(DATA EXTRACT)
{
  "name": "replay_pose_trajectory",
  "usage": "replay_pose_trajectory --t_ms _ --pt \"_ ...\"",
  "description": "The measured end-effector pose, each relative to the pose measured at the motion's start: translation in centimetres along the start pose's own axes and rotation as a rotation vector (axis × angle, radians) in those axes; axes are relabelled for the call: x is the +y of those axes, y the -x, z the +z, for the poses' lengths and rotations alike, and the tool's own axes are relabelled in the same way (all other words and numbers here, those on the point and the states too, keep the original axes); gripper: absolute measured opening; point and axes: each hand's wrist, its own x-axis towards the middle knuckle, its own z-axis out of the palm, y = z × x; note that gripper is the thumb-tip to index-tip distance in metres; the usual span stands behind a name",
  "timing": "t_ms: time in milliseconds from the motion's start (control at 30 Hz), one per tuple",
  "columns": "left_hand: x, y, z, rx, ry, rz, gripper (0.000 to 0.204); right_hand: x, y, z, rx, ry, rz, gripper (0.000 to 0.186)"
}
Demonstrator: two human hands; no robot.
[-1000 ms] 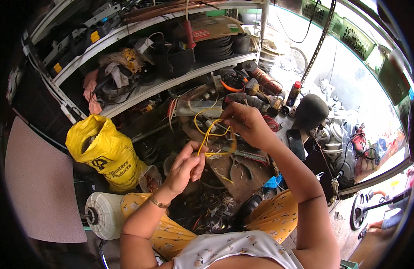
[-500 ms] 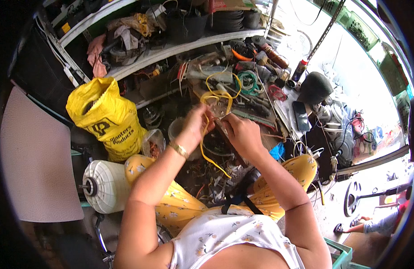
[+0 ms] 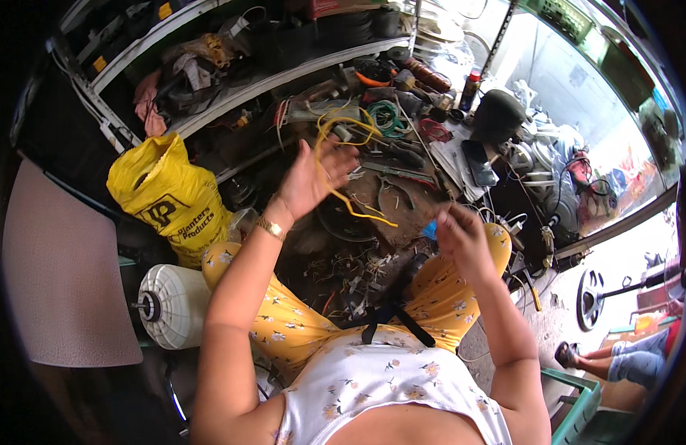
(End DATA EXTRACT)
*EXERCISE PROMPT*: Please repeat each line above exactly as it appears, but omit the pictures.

*EXERCISE RESULT*:
{
  "name": "replay_pose_trajectory",
  "usage": "replay_pose_trajectory --t_ms _ --pt \"_ ...\"",
  "description": "The measured end-effector pose, each relative to the pose measured at the motion's start: translation in centimetres along the start pose's own axes and rotation as a rotation vector (axis × angle, radians) in those axes; axes are relabelled for the call: x is the +y of those axes, y the -x, z the +z, for the poses' lengths and rotations alike, and the tool's own axes are relabelled in the same way (all other words and numbers here, those on the point and the states too, keep the original axes); gripper: absolute measured opening; point and axes: each hand's wrist, its own x-axis towards the middle knuckle, its own z-axis out of the palm, y = z × x; note that gripper is the thumb-tip to index-tip distance in metres; the usual span stands behind a name",
  "timing": "t_ms: time in milliseconds from the motion's start (control at 30 Hz), one per tuple",
  "columns": "left_hand: x, y, z, rx, ry, rz, gripper (0.000 to 0.204); right_hand: x, y, z, rx, ry, rz, gripper (0.000 to 0.186)"
}
Demonstrator: two human hands; no robot.
[-1000 ms] 
[-500 ms] 
[+0 ms] 

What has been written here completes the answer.